- Your goal
Please return the data that follows precisely as written, but without the images.

= = = = =

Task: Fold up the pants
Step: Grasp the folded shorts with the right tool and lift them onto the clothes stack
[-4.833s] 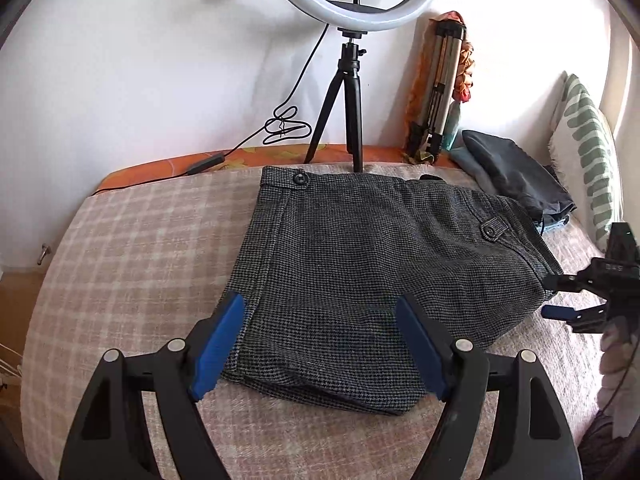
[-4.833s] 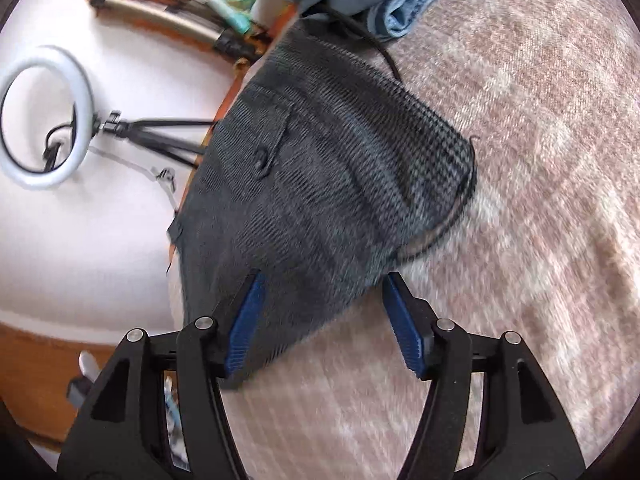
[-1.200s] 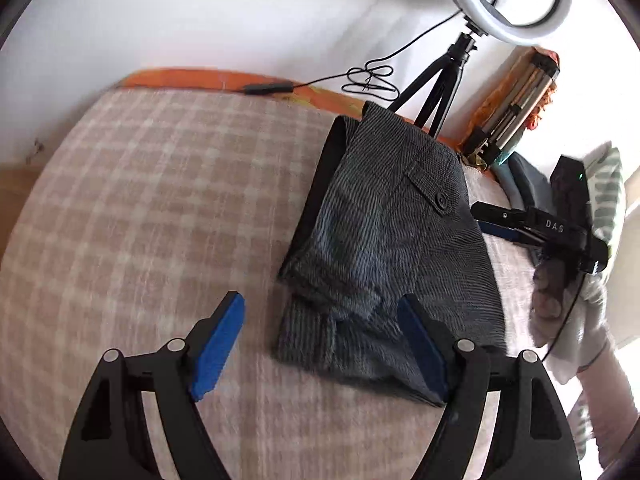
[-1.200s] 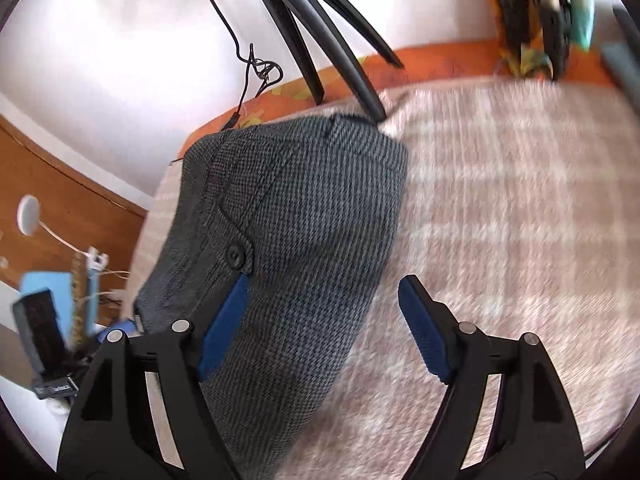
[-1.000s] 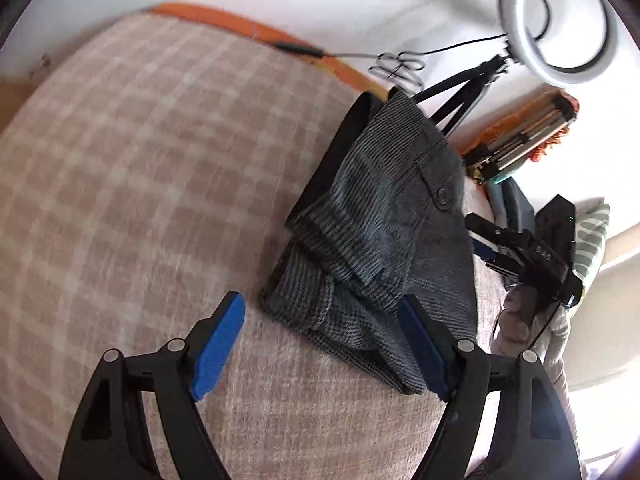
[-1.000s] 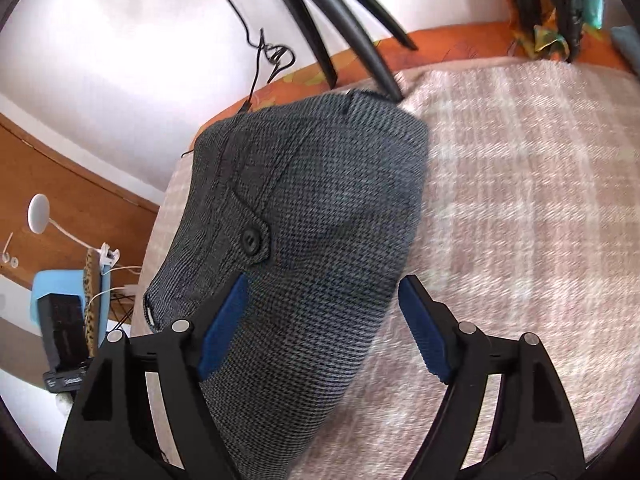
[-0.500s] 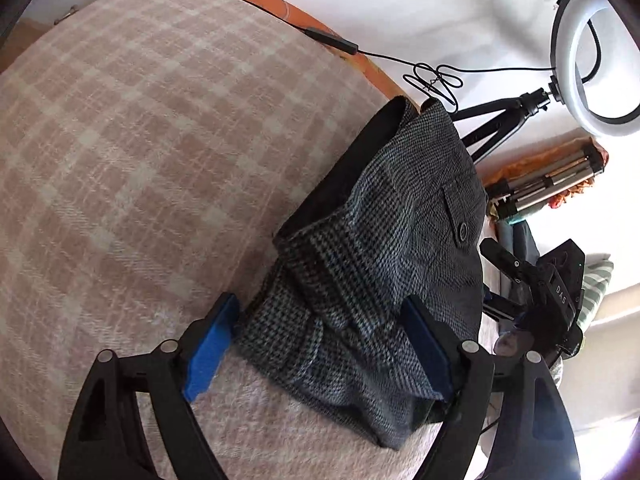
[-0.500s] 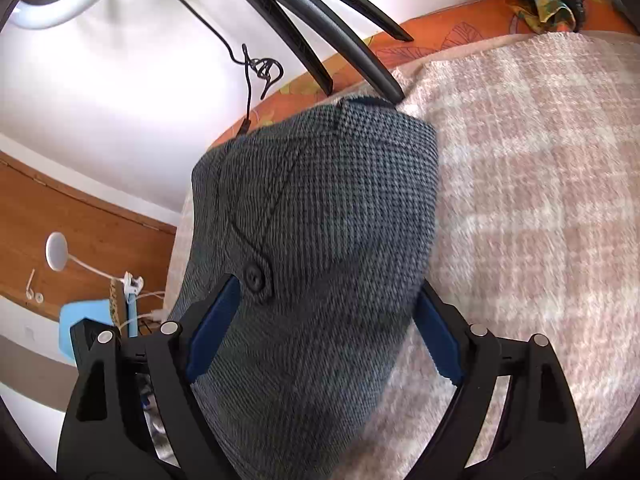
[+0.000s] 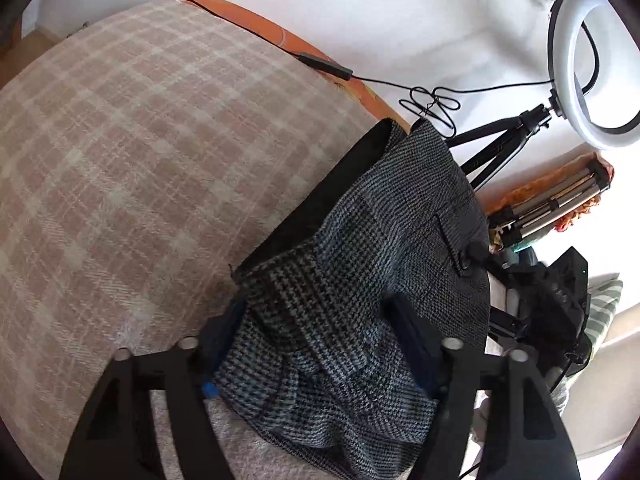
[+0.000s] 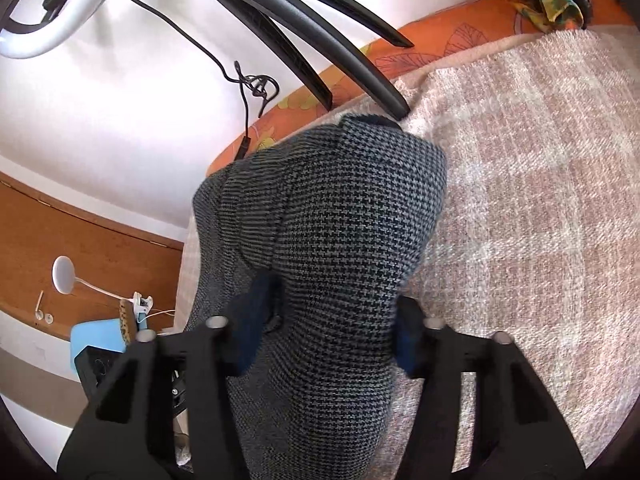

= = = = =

- Result below
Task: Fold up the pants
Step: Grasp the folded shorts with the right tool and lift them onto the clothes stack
[-4.833s] 
[-4.833s] 
[-1.200s] 
[-1.200s] 
[-1.000s] 
[-1.000s] 
[-0.500s] 
[-0.500s] 
[+0.000s] 
[+0.000s] 

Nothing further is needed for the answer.